Expert Commentary

Detecting deceptive discussions in conference calls

2011 paper by the Stanford Graduate School of Business on the predictive power of "deceptive language" used during corporate conference calls.

Conference call (iStock)
(iStock)

Traditionally, manipulation of corporate financial statements has been detected through analysis of financial data and other economic indicators. A 2011 working paper by the Rock Center for Corporate Governance at Stanford Graduate School of Business, “Detecting Deceptive Discussions in Conference Calls,” looks at the potential of linguistic analysis of company’s quarterly earnings discussions.

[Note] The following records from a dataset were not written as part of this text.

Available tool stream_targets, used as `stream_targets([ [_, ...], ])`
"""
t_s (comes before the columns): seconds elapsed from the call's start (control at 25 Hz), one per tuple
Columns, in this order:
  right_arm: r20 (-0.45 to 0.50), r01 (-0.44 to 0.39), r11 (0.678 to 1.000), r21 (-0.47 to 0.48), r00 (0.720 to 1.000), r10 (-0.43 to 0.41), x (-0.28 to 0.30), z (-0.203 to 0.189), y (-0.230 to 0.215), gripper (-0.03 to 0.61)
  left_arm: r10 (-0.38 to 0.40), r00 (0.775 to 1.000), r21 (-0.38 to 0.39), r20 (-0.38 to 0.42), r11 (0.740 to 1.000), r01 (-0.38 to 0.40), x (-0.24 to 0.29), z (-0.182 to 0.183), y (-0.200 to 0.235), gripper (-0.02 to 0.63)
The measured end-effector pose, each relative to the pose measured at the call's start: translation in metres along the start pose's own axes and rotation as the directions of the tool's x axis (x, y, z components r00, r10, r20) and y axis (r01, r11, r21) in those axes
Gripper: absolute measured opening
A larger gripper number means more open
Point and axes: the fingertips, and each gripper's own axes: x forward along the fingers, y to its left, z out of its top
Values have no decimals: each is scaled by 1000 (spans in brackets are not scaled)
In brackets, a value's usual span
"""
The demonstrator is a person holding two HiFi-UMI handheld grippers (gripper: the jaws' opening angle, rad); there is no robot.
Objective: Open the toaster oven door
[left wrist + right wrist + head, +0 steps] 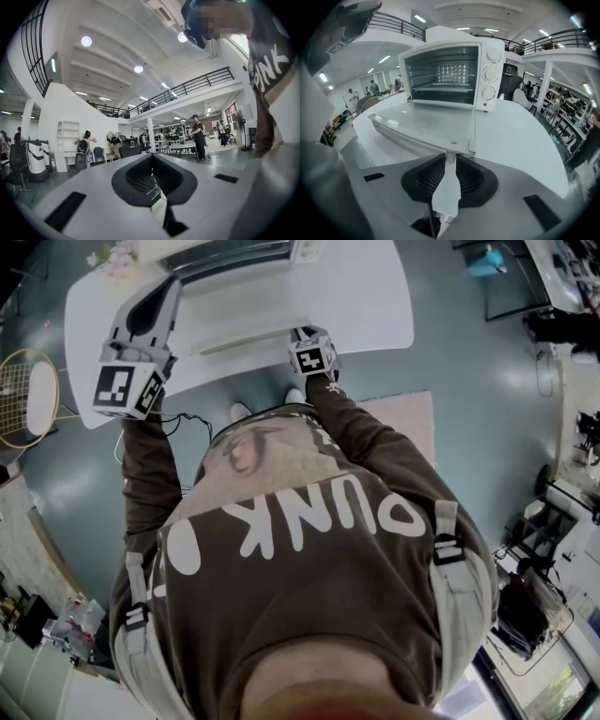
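A white toaster oven [454, 75] stands on the white table [515, 136] with its glass door [426, 124] folded down flat toward me. My right gripper [449, 164] is shut on the door handle [447, 187], at the door's front right corner. In the head view the oven [234, 259] sits at the table's far edge, with the right gripper [305, 334] at the lowered door [248, 320]. My left gripper [161, 292] is raised to the left of the oven, shut with nothing in it. The left gripper view has the left gripper [152, 161] pointing up into the hall.
Three knobs [491, 72] run down the oven's right side. Pink flowers [117, 259] lie on the table's far left corner. A racket [28, 395] rests on the floor at left, a pink mat [403, 423] under my feet. People and desks [197, 136] stand far off.
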Motion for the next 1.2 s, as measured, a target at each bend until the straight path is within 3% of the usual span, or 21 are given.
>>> stream_targets([
  [0.2, -67, -4, 999, -54, 998, 0, 18, -19, -1, 74, 5, 1000, 1, -3, 1000, -5, -1, 1, -1, 3],
  [0.6, -93, 14, 993, -114, 995, -25, 16, -23, 3, 77, 14, 1000, -8, 0, 1000, -14, -4, -2, 2, 3],
  [0.84, -102, 30, 991, -130, 994, -44, 13, -30, -8, 29, 13, 1000, -12, 4, 1000, -13, -2, -6, 7, 3],
  [1.08, -30, 78, 990, -118, 996, -82, 0, -35, -42, 18, 17, 1000, -13, 4, 1000, -17, -2, -5, 7, 3],
  [1.2, 84, 141, 989, -43, 987, -137, -23, -4, -76, 15, 22, 1000, -11, 3, 1000, -22, -2, -5, 9, 3],
])
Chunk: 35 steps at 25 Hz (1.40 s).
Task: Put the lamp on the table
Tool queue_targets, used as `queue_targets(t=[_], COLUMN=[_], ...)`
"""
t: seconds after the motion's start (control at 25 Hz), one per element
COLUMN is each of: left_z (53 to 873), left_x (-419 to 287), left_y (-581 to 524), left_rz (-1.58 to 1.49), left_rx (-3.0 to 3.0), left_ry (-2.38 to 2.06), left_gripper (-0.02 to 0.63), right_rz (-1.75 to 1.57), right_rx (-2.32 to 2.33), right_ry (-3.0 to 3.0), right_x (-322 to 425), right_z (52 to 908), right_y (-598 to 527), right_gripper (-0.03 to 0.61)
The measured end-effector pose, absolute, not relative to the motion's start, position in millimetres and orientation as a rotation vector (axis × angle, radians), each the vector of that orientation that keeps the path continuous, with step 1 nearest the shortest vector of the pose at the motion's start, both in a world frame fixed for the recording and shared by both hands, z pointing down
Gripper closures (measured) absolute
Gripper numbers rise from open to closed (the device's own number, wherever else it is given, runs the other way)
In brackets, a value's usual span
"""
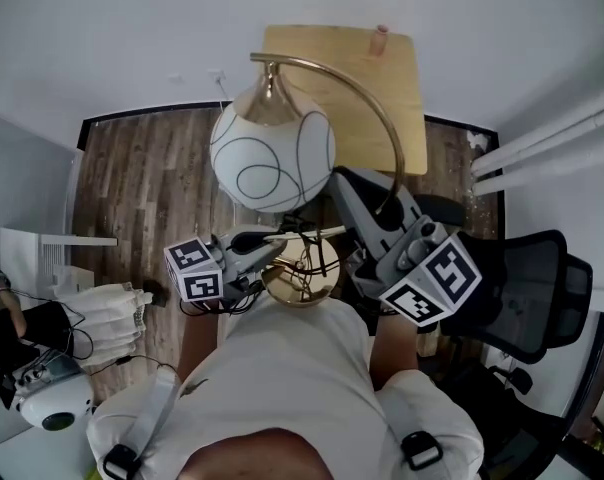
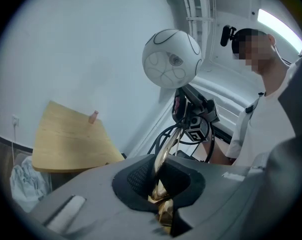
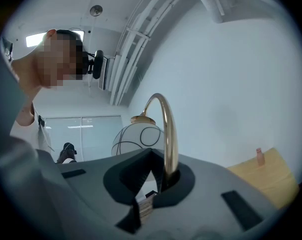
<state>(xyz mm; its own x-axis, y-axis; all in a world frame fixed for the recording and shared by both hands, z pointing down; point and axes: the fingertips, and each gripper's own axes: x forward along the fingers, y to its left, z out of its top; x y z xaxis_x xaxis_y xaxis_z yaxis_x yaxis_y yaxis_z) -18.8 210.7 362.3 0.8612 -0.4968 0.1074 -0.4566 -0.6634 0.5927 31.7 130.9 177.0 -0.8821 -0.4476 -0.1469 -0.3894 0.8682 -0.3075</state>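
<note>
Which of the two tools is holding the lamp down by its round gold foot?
The left tool: it clamps the lamp right beside its gold foot, while the right tool grips the curved arm higher up.

The light wooden table (image 1: 402, 88) stands on the dark wood floor (image 1: 147, 193), by the white wall (image 1: 132, 28). One small pink thing (image 1: 381, 38) stands near the table's far edge.
</note>
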Motion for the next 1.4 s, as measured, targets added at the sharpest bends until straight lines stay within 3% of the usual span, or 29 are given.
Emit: queue_targets(t=[0.64, 1.4], left_z=[366.0, 381.2], left_x=[-63.1, -54.9], left_y=[131.0, 38.4], left_rz=[-0.048, -0.05], left_rx=[2.424, 2.422], left_ry=[-0.627, -0.634], left_gripper=[0.597, 0.597], right_rz=[-0.415, -0.452], right_rx=[-0.795, -0.75], right_ry=[2.823, 2.817], right_x=[-6.4, 0.5], right_z=[183.1, 196.0], right_y=[54.6, -39.2], right_gripper=[0.583, 0.583])
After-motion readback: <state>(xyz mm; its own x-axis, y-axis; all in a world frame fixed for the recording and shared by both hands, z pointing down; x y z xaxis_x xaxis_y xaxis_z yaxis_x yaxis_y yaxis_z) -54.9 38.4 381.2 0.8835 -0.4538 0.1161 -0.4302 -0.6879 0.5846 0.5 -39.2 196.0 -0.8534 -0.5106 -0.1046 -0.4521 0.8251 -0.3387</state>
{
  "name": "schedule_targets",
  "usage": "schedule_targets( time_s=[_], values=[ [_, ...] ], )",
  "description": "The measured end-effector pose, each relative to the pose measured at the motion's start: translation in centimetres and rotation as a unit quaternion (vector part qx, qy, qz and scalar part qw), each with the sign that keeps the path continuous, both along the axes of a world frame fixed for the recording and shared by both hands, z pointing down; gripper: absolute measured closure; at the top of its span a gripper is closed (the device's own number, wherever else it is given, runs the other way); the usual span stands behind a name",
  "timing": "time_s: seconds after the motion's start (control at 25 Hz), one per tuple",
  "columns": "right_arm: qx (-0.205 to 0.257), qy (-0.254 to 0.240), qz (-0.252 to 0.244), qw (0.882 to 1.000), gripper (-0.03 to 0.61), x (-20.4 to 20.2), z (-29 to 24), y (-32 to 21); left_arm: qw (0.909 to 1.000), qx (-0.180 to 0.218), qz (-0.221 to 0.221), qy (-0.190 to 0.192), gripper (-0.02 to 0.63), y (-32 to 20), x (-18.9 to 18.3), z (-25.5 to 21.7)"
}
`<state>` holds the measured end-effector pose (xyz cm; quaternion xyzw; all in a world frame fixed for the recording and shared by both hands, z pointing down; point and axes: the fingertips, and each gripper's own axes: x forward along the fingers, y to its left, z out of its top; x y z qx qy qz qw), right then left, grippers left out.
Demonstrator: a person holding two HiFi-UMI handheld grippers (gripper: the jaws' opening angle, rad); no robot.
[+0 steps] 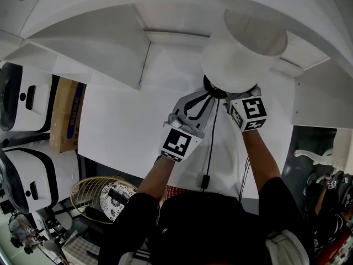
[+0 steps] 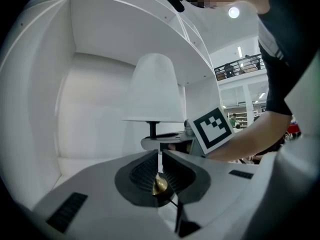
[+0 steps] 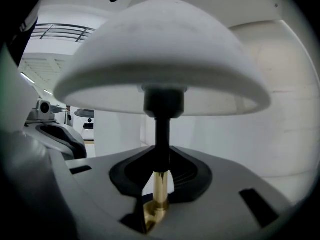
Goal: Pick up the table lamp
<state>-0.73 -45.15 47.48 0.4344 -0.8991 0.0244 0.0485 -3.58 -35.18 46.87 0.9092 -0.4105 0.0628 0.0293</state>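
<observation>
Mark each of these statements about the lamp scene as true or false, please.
1. The right gripper is closed on the stem of the table lamp. True.
2. The lampshade is black. False: the lampshade is white.
3. The left gripper has its jaws wide open. False: they are shut.
4. A black cord runs down from the lamp between the two grippers. True.
</observation>
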Motion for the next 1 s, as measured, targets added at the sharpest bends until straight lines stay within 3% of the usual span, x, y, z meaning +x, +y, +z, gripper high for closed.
schedule_targets(
  time_s=[0.2,0.52,1.0],
  values=[
    [-0.003,-0.003,-0.006,1.000,0.495,-0.1,-0.1,0.1,0.9999,-0.004,0.016,-0.001,0.595,-1.5,1.2,0.8],
    [-0.013,-0.006,-0.013,1.000,0.495,-0.1,0.0,0.1,0.9993,-0.018,0.023,-0.024,0.529,-3.5,1.8,2.8],
    [-0.007,0.000,-0.027,1.000,0.495,-0.3,0.1,0.1,0.9979,-0.042,0.039,-0.029,0.506,-5.5,3.1,5.8]
  ],
)
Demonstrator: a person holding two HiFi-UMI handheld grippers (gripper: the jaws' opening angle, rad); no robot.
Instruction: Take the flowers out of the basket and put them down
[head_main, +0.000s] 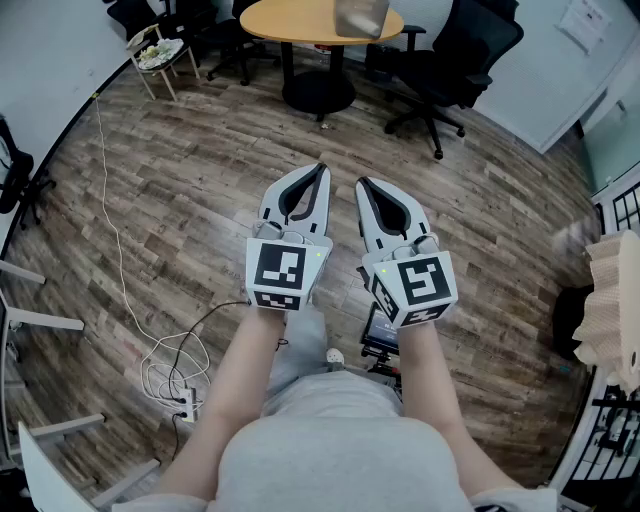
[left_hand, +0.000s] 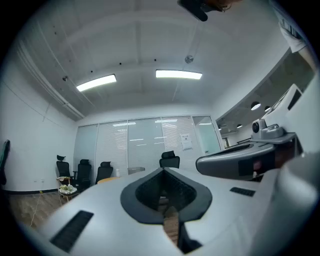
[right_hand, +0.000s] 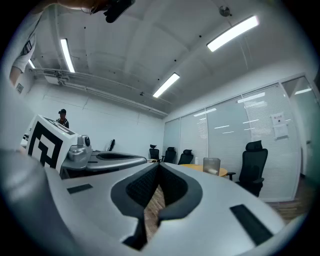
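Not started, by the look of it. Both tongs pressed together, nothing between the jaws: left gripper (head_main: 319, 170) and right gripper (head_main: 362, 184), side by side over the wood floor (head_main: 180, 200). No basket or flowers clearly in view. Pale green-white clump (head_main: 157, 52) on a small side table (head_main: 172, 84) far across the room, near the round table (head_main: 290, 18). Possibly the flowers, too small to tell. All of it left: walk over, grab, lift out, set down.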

In the study, transcripts of 29,663 CEO and CFO quarterly earnings conference calls were analyzed using financial information in annual reports as well as the results of prior research on “deceptive language.” According to the researchers, the assumption behind analyzing language as a predictor of deceitful accounting is “that CEOs and CFOs know whether financial statements have been manipulated and that the formal and spontaneous narratives of these executives provide cues that can be used to identify lying or deceitful behavior.”

Results of the study conclude that:

  • References to general knowledge act as an indictor of untruthful statements. In particular, phrases such as “you know” or “everybody knows” provide a strong indication that language may be deceptive. For CEOs, the effect of an increase in “you know”-type phrases by 29 increases the odds of deception by a factor of 1.91, for CFOs, the effect of an increase by 19 is at least a factor of 2.05.
  • When the increase of words pertaining to anxiety increase by 1% from the median, this is associated with at least an 8% increase in the likelihood of financial misrepresentation.
  • Overall, the classification models employed in this research “based on verbal cues of CEOs and CFOs perform significantly better than a random classifier by about 6% to 16%.”

Characterizing the success of earlier methods of identifying potential fraud as “modest” at best, the researchers suggest that linguistic analysis offers a new approach to identifying manipulation of financial statements.